In Greek mythology, Cragaleus (/krəˈɡaɪliːəs/; Ancient Greek: Κραγαλεύς) was a son of Dryops who dwelt in the land Dryopis next to a spring which was believed to have appeared at a place where Heracles hit the earth with his club (near Thermopylae).

== Mythology ==
Cragaleus was renowned as just and wise and was one day visited by Apollo, Artemis, and Heracles, who asked him to act as an arbiter in their argument as to which of the three should become patron of Ambracia, Epirus. Apollo argued that the city should belong to him because Epirus was once conquered by his son Melaneus, and that he assisted the Ambraciotes in the war against the natives of Epirus and brought law and order to Ambracia.

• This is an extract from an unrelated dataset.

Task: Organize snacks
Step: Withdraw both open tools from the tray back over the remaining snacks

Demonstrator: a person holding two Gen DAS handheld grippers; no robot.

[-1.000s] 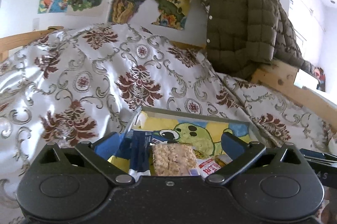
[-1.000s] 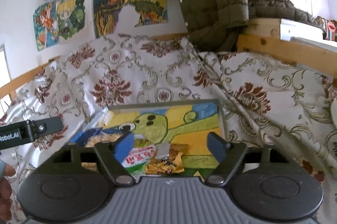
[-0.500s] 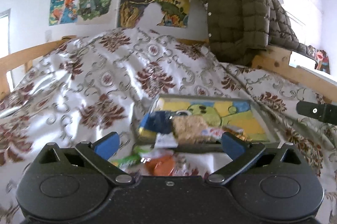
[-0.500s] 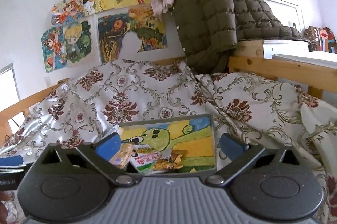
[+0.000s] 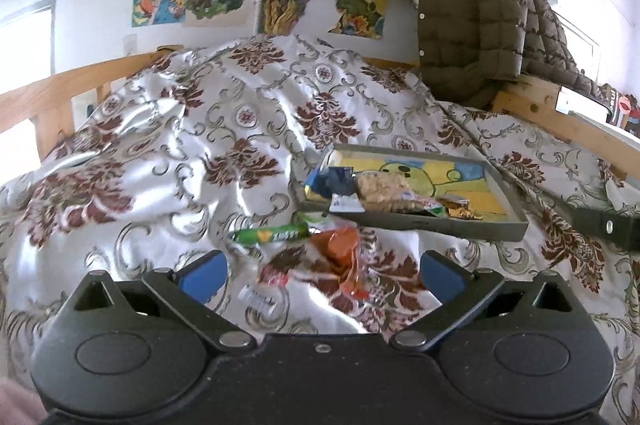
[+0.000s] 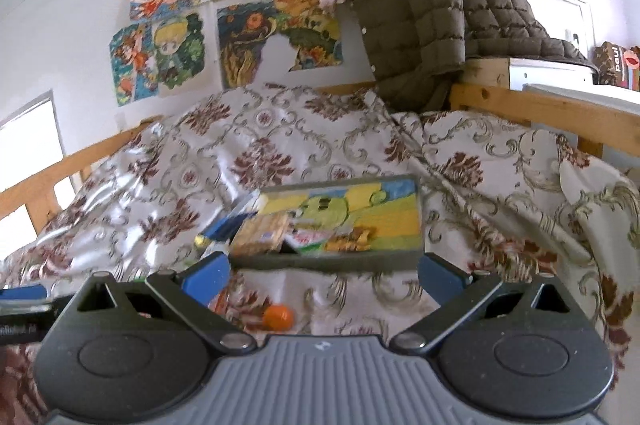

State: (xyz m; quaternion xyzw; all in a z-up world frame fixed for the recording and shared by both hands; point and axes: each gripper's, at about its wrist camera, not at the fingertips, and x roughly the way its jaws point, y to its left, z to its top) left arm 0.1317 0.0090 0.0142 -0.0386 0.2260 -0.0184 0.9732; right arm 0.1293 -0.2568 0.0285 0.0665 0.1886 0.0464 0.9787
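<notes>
The snacks divide into two groups. One group lies in the tray [image 5: 420, 223], a shallow grey-walled tray with a cartoon-printed floor, resting on the bed: a blue packet [image 5: 332, 181], a clear-wrapped cereal bar [image 5: 384, 187] and a gold foil wrapper [image 5: 458, 211], all crowded at the near end. The second group lies loose on the bedspread [image 5: 180, 153] just in front of the tray: a green tube-shaped pack [image 5: 270, 235], an orange crinkled bag [image 5: 340, 249] and, in the right wrist view, a small orange ball [image 6: 277, 317]. These items are judged light and soft; the film wrappers are likely slippery and crush easily, so take each across its narrow width at mid-body, not by a loose corner. The ball may roll on the glossy fabric. The left tool [image 5: 322, 271] stands with its jaws apart and empty, above the orange bag. The right tool [image 6: 322, 271] also has its jaws fully apart, holding nothing, aimed at the near wall of the tray. A quilted jacket [image 5: 476, 25] hangs on the wooden bed frame behind.
</notes>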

Artemis reminded that it was she who saved the Ambraciotes from the tyrant Phalecus, having sent a lioness to kill him. Finally, Heracles brought up that it was he who destroyed the many non-Greek peoples of Epirus for trying to steal the kine of Geryon from him, and that the Corinthians, who later came to Epirus and founded Ambracia, were his descendants. Cragaleus considered Heracles' argument the most convincing and declared him the winner. Apollo was enraged and turned Cragaleus into stone. Since then, the Ambraciotes sacrificed to Apollo the Saviour, but believed their city to belong to Heracles and the Heracleidae, and honored Cragaleus with sacrifices as well.